Having lived in a country that has no corruption and a country with a high level of corruption, I also agree with your point that corruption is the only motivation against paying taxes.

I agree with you that the problem with taxes is corruption. The intention is good but the execution is bad. On some cases, loopholes are prevalent that the BIG fishes continue to exploit while the small fishes suffers and just accepts the outcome.

Well that is unfortunately a big part of the game. If you are big enough then you write your own rules. The classic excuse for the multi national companies is that they are creating jobs, so if the governments wants to tax them, then they would have to find an alternative. The governments therefore tends to give in.

In many welfare societies it is the tax money of the middle class that makes things run.

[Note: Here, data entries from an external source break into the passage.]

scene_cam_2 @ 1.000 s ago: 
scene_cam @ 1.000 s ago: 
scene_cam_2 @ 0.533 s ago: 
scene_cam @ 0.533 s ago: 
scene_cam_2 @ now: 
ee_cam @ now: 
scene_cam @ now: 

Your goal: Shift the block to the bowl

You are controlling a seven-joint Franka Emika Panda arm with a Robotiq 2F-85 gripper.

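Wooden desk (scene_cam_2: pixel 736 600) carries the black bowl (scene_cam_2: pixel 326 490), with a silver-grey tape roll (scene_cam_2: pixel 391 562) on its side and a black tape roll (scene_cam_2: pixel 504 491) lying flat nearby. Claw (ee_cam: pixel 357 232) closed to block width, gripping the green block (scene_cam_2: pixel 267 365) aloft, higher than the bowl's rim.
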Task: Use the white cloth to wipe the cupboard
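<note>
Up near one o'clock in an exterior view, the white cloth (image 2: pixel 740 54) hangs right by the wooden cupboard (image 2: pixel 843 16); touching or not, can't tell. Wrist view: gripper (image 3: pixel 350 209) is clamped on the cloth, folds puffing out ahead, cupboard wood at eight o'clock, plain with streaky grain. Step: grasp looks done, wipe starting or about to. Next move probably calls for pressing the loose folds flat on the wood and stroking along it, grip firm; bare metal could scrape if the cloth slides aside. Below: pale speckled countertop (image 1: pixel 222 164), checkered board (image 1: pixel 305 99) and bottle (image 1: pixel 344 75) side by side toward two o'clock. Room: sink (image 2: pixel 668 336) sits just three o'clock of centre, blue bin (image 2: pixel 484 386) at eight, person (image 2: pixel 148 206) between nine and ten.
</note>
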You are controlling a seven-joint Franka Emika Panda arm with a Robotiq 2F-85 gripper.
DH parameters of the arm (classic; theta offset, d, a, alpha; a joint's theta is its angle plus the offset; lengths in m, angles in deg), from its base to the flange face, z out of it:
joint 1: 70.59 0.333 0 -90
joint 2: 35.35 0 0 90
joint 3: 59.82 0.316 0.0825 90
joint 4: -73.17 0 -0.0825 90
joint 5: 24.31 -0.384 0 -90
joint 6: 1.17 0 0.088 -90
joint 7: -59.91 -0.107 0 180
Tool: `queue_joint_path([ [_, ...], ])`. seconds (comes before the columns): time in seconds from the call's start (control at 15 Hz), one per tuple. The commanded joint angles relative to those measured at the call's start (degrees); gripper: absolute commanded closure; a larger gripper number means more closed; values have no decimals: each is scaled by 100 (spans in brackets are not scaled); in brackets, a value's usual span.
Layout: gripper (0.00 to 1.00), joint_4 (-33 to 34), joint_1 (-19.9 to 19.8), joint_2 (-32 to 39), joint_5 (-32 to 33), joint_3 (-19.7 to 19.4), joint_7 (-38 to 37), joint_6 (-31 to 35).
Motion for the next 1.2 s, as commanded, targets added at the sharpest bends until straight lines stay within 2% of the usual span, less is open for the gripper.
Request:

You call others idiots, but you don't even realize the "social contract" is just a name for a particular state of affairs that can arise in societies, not a literal contract. As an anarchist I believe any system of power and coercion that can't justify itself should be dismantled and replaced with something more just. You are not gonna easily convince me that the social contract doctrine cannot be easily justified. You don't sign off to (virtually) anything in a society. Society has norms and also laws. You are born into it and by the time you reach age of consent you don't need to sign anything, your agreement is implicit. So you can either decide to accept them, you can challenge them or you can leave.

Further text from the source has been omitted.